1 - "Гуманитарные науки в Сибири", 1994, №2.
2 - РГАСПИ Ф.495. Оп.293. Д.24. Архив Коминтерна. Выделение в тексте мое. Перевод с немецкого здесь и далее мой.
3 - У.Пленер (изд.) "Max Hoelz: »Ich grüße und küsse Dich – Rot Front!«", 2005, стр.45
4 - РГАСПИ. Ф.17. Оп.3. Д.312. Сайт "Документы советской эпохи". Первопубликация в С.А.Красильников, указ.соч.
5 - РГАСПИ Ф.495. Оп.18. Д.127. Архив Коминтерна.
6 - РГАСПИ. Ф.17. Оп.3. Д.312. Сайт "Документы советской эпохи".

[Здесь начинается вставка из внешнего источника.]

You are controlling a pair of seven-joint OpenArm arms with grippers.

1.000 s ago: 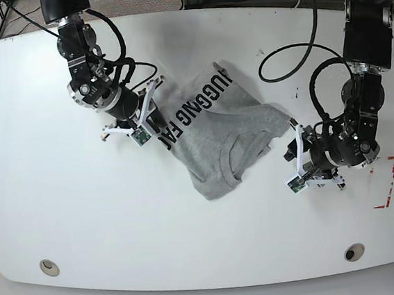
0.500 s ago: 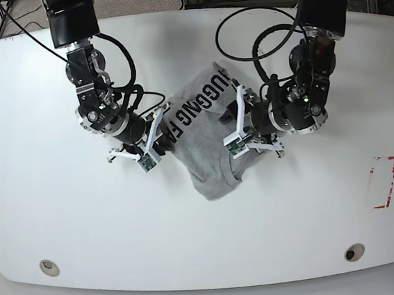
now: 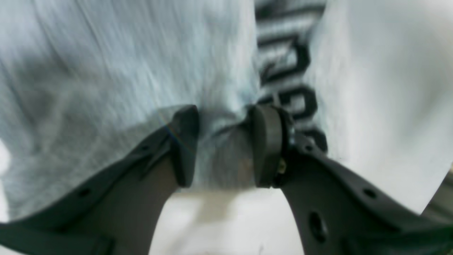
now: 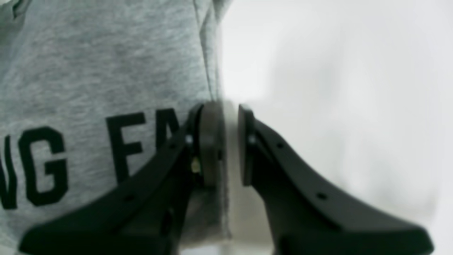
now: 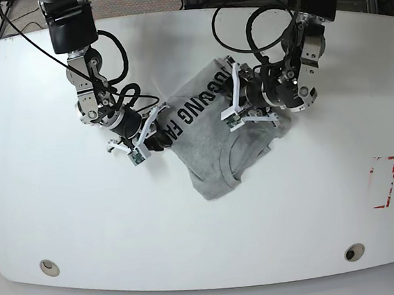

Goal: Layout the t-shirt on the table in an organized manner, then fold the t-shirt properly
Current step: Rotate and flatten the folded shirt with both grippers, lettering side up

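Past the far edge there is a brown floor (image 5: 23, 11) with black cables (image 5: 3, 16) on it.

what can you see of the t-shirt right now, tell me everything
The t-shirt is heather-grey knit, lying crumpled and partly folded over itself near the middle of the white table. Black block letters run diagonally across its upper part, some hidden by folds. The neckline shows low on the heap. The right hand pinches its edge beside the letters "FA". The left hand has its pads either side of a fabric ridge near the lettering, blurred.
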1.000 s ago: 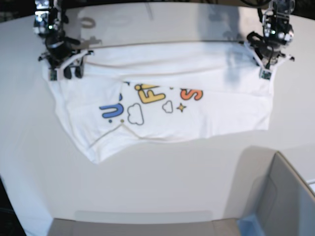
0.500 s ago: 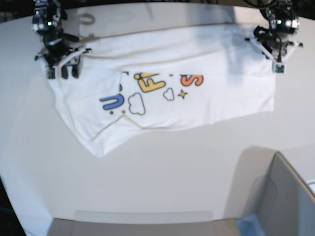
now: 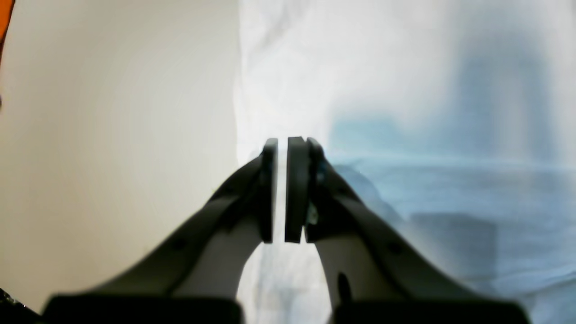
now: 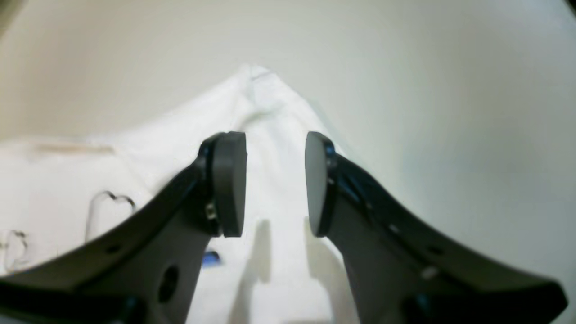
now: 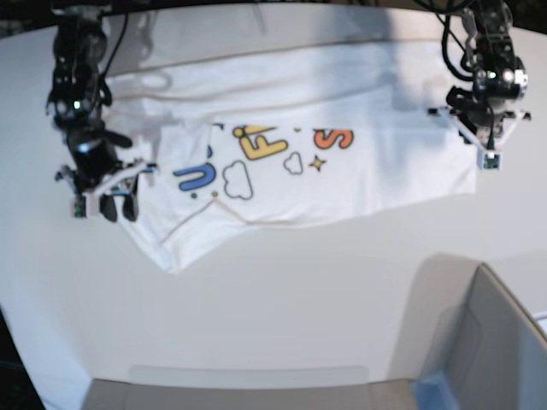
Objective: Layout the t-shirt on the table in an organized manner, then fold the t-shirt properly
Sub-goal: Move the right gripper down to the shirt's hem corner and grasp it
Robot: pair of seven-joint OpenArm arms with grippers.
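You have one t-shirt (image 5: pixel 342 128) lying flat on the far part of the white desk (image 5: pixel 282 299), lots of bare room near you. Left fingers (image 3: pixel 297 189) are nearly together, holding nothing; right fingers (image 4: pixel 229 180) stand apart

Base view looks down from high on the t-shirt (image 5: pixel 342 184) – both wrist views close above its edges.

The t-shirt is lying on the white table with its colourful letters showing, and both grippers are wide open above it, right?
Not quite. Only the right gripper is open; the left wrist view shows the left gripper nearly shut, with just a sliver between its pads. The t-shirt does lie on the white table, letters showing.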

7 - РГАСПИ Ф.495. Оп.293. Д.24. Архив Коминтерна. Письмо, судя по штемпелю, пришло в Москву 16.09.1922.
8 - С.А.Красильников, указ.соч.
9 - РГАСПИ. Ф.17. Оп.3. Д.313. Сайт "Документы советской эпохи".
10 - РГАСПИ Ф.495. Оп.2. Д.9. Архив Коминтерна.
11 - С.А.Красильников, указ.соч.
12 - правильно: Эрнст Хегевиш (1881-1963)
13 - РГАСПИ Ф.495. Оп.23. Д.14. Архив Коминтерна.
14 - РГАСПИ. Ф.17. Оп.3. Д.311, 312, 313; РГАСПИ Ф.495. Оп.2. Д.9.
15 - РГАСПИ Ф.495. Оп.293. Д.24. Архив Коминтерна. Письмо, судя по штемпелю, пришло в Москву 20.09.1922.